Exercise requirements: Scan the data below for the string "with". Copy every line where it appears.

*** Supplied material ***

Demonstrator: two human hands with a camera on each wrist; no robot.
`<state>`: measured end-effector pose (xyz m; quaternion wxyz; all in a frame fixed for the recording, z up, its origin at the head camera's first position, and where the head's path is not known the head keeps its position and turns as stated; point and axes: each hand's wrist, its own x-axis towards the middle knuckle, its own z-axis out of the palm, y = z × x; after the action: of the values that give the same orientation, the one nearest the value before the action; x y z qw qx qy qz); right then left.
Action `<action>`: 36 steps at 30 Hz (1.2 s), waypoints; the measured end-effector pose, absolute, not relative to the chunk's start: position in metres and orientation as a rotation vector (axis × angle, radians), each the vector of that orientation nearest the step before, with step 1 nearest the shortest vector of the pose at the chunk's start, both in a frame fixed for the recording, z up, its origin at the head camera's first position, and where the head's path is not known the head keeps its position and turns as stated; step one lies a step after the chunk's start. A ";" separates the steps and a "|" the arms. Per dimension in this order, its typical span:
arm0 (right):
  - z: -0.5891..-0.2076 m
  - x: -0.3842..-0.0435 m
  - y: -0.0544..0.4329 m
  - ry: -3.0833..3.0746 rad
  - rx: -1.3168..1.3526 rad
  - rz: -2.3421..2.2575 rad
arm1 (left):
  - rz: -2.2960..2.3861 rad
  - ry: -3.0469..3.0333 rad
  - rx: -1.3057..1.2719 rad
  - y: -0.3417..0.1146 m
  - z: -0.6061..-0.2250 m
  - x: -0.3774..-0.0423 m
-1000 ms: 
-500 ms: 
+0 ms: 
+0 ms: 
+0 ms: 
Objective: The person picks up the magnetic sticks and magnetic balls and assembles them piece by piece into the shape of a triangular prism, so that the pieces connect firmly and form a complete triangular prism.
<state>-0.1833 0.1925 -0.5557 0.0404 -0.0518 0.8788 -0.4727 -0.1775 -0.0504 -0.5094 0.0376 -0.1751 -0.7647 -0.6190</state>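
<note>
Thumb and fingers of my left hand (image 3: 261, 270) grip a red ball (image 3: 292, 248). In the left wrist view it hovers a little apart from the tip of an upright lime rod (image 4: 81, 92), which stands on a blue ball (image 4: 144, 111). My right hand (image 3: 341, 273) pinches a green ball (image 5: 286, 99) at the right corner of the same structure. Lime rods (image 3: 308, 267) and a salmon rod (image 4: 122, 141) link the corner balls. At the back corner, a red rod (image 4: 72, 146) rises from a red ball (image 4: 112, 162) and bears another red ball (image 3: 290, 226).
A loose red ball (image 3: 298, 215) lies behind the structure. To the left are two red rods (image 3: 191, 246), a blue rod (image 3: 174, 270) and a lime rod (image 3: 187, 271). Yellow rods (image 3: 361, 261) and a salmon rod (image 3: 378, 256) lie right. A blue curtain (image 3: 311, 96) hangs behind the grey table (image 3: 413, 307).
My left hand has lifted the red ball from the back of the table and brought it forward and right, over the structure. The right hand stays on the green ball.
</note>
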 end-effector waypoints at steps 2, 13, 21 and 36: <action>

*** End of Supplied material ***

Solution:
Demonstrator: two human hands with a camera on each wrist; no robot.
Action `<action>`: 36 steps at 30 Hz (1.2 s), waypoints; the measured end-effector pose, absolute, not relative to the chunk's start: position in metres and orientation as a rotation vector (axis × angle, radians), each the vector of that orientation nearest the step before, with step 1 nearest the shortest vector of the pose at the chunk's start, both in a frame fixed for the recording, z up, its origin at the head camera's first position, and where the head's path is not known the head keeps its position and turns as stated; step one lies a step after the chunk's start. A ";" separates the steps and a "|" the arms. Per dimension in this order, its typical span:

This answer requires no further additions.